U.S. Bond Bubble Bursts, bye-bye Equities Rally
|U.S. Bond Bubble Bursts, bye-bye Equities Rally|
The long-predicted bursting of the absurd and humongous U.S. Treasuries bubble has occurred. Since U.S. bond prices peaked in December of 2008, the 10-year U.S. Treasury bond has gone from a yield of 2.55% to a yield of 3.40% as of this moment – a plunge of well over 30%.
Now here's the question boys and girls: what does the U.S. government do when an asset bubble bursts? Correct! They try to re-inflate the bubble.
To figure out how the U.S. government plans to (attempt to) re-inflate this bubble all we have to do is to look back to last fall – and see how they created this bubble, in the first place. The answer is clear: they started a panic.
This panic, in turn, caused equity markets all over the world to crash – and caused U.S. Treasury yields to plunge to their lowest level in history (with short-term Treasury yields actually going negative!). The lowest yields in history translate to the highest prices in history – at a time when the U.S. government was just about to dump the largest supply of U.S. Treasuries in history (on an already-saturated market).
Hence, every commentator with the slightest understanding of economics concluded several months ago that the current sickening plunge in U.S. Treasuries was inevitable. The problem is that soaring yields mean soaring interest rates – and this will inevitably flatten the U.S.'s economic house-of-cards.
Not only will rising interest rates accelerate the collapse of the commercial and residential real estate markets, but it will also accelerate defaults on every category of U.S. loans – which are already at record, delinquency levels. And that is just the impact for individual Americans.
For the evil banksters, this burst-bubble is even more catastrophic. First, it will cause an exponential rise in losses in all categories of loans. Further, it will drastically squeeze profit margins on the viable components of their business (small as they are).
Therefore, we should all brace ourselves for the next artificial panic, generated by the U.S. propaganda machine, and the banskter-servants in the U.S. government. Fortunately for them, causing a panic is easy: all they have to do is tell the truth about the U.S. economy.
For instance, they could jettison their totally fictional monthly jobs (loss) report – which has been fabricating monthly losses of only a little more than 600,000. In reality, the U.S. economy has been losing about 2 million jobs per month, on pace to lose 20 MILLION jobs, this year alone.
If that doesn't work, they could tell the truth about the U.S. housing market.

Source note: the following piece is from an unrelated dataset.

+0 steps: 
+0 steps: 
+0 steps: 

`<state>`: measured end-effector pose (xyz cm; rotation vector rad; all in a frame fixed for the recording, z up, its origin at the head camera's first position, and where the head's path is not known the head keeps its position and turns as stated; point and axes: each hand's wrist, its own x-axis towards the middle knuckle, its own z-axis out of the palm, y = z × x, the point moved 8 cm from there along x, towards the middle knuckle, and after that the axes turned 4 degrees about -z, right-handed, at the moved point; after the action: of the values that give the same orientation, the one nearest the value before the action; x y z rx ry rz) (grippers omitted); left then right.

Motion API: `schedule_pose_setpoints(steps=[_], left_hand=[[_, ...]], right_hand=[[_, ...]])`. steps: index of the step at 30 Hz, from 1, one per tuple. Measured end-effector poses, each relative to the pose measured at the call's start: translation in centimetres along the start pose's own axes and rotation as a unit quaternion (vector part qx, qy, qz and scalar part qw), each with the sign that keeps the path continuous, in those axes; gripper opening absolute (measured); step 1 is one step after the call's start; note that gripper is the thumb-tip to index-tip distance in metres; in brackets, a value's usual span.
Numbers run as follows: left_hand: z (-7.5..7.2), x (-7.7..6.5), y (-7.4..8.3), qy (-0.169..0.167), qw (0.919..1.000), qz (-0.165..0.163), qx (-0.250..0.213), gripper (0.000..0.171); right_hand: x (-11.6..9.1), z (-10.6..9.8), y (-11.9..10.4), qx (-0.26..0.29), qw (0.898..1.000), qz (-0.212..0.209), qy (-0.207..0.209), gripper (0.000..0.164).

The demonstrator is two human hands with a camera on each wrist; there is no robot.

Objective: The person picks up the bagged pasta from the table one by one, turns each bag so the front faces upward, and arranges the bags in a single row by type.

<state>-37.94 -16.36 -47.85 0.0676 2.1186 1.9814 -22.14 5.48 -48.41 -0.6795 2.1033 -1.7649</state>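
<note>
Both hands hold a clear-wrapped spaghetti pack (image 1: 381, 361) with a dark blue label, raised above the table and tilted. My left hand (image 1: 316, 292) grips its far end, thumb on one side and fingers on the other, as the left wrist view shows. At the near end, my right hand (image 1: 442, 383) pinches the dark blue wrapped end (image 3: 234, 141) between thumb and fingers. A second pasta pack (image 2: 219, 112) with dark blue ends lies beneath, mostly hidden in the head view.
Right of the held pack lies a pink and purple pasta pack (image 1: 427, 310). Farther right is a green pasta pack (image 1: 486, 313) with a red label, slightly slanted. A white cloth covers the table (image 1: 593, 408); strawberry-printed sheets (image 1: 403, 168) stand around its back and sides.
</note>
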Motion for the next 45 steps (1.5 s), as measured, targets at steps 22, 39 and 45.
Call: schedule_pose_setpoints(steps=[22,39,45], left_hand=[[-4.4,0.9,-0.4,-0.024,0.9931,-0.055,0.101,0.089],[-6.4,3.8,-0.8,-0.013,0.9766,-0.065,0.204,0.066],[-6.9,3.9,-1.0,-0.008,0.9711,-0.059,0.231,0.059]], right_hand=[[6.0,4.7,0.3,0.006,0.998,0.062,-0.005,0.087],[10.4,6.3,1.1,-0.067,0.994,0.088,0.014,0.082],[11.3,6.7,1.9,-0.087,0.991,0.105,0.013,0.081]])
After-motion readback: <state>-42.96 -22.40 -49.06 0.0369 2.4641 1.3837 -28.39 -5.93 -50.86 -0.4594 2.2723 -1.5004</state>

They could point out the greater than 20 million vacant homes. They could point out that the banksters are only listing roughly 1/3 of the properties they have seized on the market – meaning that at some point there will be a HUGE increase in supply hitting the markets (see “A Revealing Look at U.S. Housing Propaganda”).
They could point out that (contrary to their previous propaganda), that the U.S. housing crash was already guaranteed to get worse right through 2011 – due to the upcoming spike in mortgage-resets on the way (see “U.S. mortgage-crisis to get MUCH worse in 2010-11”).
Or, the U.S. government to point to its own obvious insolvent status. The “official” deficits of the U.S. government have (for this entire decade) only accounted for ½ of the increase in government debt. Put another way, the “official” number under-reports the real deficit by 50%. This means that the current $1.8 trillion deficit “predicted” by the Obama regime actually translates to roughly a $3.5 TRILLION increase in debt, this year alone.